TASK STATEMENT: Pick each line containing "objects" out of the records.

***** DATA SHOWN

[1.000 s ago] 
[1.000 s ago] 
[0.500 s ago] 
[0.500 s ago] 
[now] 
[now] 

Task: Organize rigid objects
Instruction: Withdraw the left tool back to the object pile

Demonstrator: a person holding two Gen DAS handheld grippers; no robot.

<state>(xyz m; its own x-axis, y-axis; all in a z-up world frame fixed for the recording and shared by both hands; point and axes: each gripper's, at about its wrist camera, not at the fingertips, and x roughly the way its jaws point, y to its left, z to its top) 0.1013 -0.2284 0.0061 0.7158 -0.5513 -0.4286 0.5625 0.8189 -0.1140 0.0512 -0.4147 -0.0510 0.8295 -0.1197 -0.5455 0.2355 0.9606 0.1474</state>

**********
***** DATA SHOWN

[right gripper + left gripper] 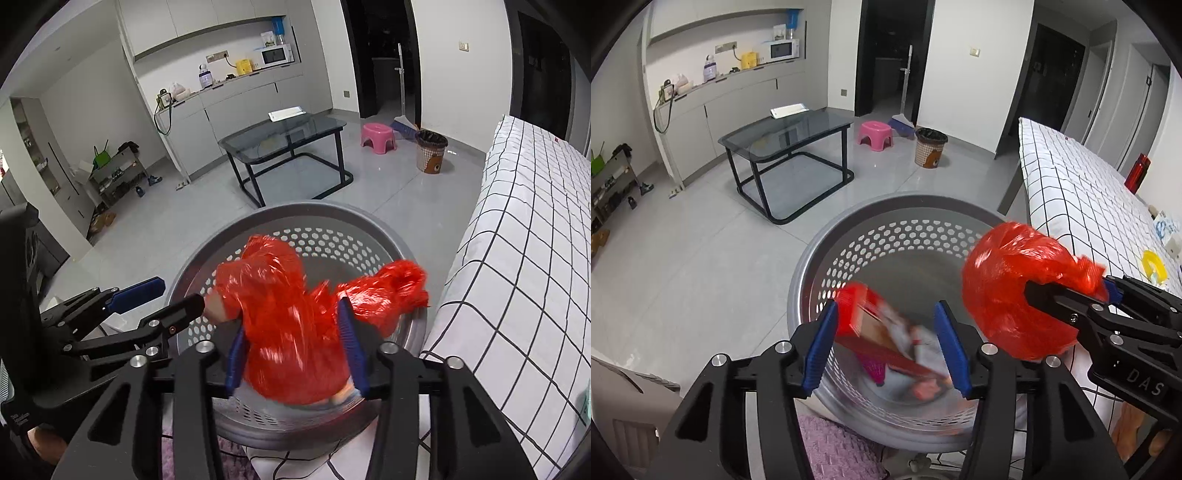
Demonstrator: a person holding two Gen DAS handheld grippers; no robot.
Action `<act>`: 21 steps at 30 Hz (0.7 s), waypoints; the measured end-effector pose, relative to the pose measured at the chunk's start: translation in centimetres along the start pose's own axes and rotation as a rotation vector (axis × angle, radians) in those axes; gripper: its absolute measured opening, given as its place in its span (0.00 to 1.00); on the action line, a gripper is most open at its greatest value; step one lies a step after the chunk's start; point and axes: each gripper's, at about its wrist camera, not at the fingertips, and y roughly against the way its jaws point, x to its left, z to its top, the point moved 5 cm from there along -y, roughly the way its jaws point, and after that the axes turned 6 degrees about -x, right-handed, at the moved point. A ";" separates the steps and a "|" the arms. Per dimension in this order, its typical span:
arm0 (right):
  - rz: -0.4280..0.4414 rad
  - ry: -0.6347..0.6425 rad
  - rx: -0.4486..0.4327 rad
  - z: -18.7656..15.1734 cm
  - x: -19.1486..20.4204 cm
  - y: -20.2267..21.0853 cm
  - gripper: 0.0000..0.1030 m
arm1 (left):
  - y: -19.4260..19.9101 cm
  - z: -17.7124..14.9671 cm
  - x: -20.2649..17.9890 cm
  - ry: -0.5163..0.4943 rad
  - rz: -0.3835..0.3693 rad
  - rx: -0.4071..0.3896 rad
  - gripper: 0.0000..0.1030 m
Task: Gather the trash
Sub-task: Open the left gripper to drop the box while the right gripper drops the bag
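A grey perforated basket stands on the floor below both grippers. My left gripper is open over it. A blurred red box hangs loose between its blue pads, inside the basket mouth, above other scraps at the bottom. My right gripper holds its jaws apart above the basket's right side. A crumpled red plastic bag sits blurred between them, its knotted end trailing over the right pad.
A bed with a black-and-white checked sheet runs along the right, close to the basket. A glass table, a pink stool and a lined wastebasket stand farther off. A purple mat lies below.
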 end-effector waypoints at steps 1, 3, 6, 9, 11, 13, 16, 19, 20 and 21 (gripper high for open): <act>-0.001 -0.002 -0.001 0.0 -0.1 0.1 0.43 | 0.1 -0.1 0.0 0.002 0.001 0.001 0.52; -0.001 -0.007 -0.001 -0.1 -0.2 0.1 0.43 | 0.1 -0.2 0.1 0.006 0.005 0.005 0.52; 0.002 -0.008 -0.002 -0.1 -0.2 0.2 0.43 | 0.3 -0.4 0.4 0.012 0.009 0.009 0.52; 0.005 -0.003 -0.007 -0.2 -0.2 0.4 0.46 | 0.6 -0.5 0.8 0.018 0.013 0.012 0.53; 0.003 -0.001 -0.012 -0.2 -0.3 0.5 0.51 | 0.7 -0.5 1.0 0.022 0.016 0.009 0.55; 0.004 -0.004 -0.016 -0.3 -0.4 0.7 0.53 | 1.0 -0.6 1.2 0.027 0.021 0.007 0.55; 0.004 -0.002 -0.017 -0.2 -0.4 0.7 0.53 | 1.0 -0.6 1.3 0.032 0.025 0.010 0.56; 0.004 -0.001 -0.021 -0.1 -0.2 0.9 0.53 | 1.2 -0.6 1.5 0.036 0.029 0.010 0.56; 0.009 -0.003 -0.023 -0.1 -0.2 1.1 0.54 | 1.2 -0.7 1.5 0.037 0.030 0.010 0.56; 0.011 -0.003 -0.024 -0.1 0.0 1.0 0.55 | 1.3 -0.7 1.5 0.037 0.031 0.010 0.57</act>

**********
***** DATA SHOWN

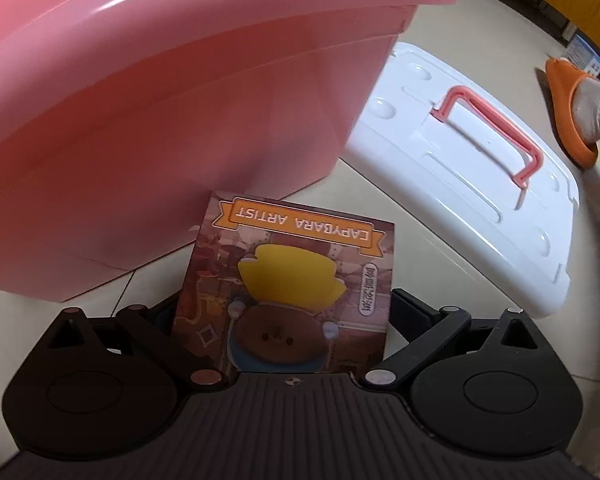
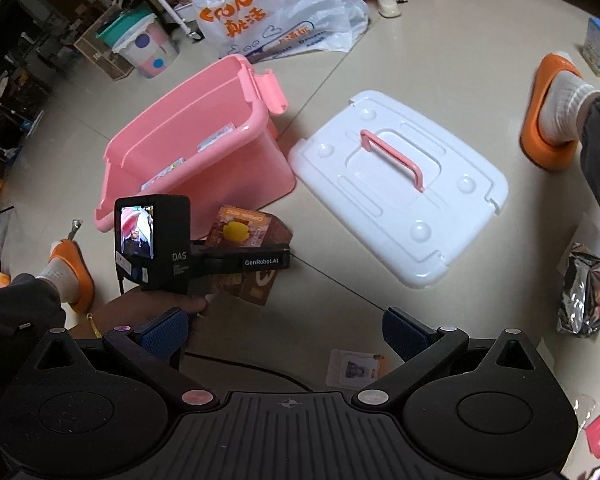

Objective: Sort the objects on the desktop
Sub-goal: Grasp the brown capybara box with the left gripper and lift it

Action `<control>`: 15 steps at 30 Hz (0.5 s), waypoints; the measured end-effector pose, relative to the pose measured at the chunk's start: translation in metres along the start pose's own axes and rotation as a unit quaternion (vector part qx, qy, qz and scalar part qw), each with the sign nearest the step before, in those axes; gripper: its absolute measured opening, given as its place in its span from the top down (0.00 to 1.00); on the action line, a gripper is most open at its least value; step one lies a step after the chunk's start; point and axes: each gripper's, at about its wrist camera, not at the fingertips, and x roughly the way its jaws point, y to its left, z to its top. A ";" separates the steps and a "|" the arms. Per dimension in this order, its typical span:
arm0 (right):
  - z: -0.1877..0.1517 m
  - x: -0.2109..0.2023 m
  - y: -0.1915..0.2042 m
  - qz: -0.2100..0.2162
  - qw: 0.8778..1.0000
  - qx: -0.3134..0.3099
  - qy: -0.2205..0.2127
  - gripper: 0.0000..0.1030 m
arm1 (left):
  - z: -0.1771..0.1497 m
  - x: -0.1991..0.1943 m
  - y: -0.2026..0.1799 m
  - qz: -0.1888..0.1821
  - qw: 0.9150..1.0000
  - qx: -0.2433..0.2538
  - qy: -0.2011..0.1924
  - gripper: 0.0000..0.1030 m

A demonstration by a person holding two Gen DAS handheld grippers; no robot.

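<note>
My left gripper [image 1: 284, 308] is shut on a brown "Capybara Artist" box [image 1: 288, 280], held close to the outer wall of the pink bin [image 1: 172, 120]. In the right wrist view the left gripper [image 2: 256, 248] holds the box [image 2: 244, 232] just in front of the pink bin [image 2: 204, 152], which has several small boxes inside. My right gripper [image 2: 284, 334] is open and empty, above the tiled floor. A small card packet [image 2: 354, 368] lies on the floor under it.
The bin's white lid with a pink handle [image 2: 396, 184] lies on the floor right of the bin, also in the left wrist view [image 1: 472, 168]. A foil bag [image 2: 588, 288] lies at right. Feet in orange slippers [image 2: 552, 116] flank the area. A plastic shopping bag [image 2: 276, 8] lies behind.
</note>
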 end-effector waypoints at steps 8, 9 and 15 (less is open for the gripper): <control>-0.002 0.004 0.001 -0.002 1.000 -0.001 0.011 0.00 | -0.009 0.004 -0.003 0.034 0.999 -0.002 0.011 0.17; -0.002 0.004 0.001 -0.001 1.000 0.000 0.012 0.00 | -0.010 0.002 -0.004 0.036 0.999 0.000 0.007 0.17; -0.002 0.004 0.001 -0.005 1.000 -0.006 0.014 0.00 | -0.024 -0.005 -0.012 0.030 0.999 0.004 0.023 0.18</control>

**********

YOUR SOLUTION:
Task: Organize rigid objects
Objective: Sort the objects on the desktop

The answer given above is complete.